Engineering and architecture: an absolutely essential symbiosis in airport terminal building design today.
However, progress is not exempt from a certain degree of complexity in all areas of human development at a technical, regulatory, sociological, etc. level. Commercial aviation began to become massive enough to make its regulation a necessity. That is how aeronautical engineering evolved from factories to airports with all its power by designing, calculating and controlling to ensure that each of the elements and processes that took place in them ran smoothly. The passenger stations, known today as terminals, would be no exception.
Thus, passenger terminals were conceived in the 1960s and 1970s according to strictly engineering-related criteria. So many boarding gates providing service to so many parking bays that housed aircraft which would transport so many thousands of passengers. That was it. Once one was made, others could be built. For instance, the Malaga Airport terminal was identical to the ones in Gerona, Alicante and Palma. The same could be said of ancillary buildings like control towers, hangars, installation buildings, etc., whose design criteria followed exactly the same pattern. Strange as it may seem, it still remains the same today in many cases.
Apart from a few examples such as Eero Saarinen at New York JFK (1962) or Washington Dulles (1966), airport architecture as such did not exist.
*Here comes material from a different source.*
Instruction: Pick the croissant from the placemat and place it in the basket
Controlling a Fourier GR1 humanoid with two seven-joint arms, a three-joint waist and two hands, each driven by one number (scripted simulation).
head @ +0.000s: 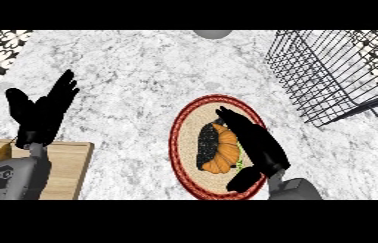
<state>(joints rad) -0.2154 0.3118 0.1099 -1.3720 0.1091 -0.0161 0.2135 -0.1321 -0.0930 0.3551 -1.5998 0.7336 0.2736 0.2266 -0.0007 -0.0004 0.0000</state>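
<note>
Your right hand (255, 147) lies over the right side of the placemat (184, 137), fingers straight and pointing up the view, thumb low near the mat's near rim. It grasps nothing yet. The croissant (220, 152) lies just to the left of that hand, on the mat's middle, orange with a dark patch along its left side; whether the fingers touch it is not clear.

To do this step well, bring the fingers round the croissant's far side and the thumb against its near side, closing across its narrow width, then lift straight up before you swing right.

The wire basket (325, 72) stands at the upper right, well apart from the mat, its dark mesh walls rising, so carry the pastry over the rim, not into it.

Your left hand (40, 112) rests open at the left edge, fingers up, above a wooden board (70, 167). The counter (125, 77) is pale speckled stone. A grey round object (214, 34) shows at the top edge.
</note>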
The blending of both disciplines in the area did not take place in a generalised way until well into the 1980s. Sir Norman Foster, a master of industrial and high-tech architecture, broke into the world of the airports with the revolutionary terminal at Stansted Airport. Together with aeronautical engineers who provided all the necessary data to ensure the building was properly sized and using technique as a leitmotiv of his architecture, it was there that Foster recuperated the elements of the most traditional way of doing architecture and placed them at the service of this kind of buildings, showing us all the way forward which has led up to the present: an absolutely essential symbiosis to design what a terminal building is supposed to be today. Sometimes this has led to wonderful results, at other times to outcomes which are not quite up to par.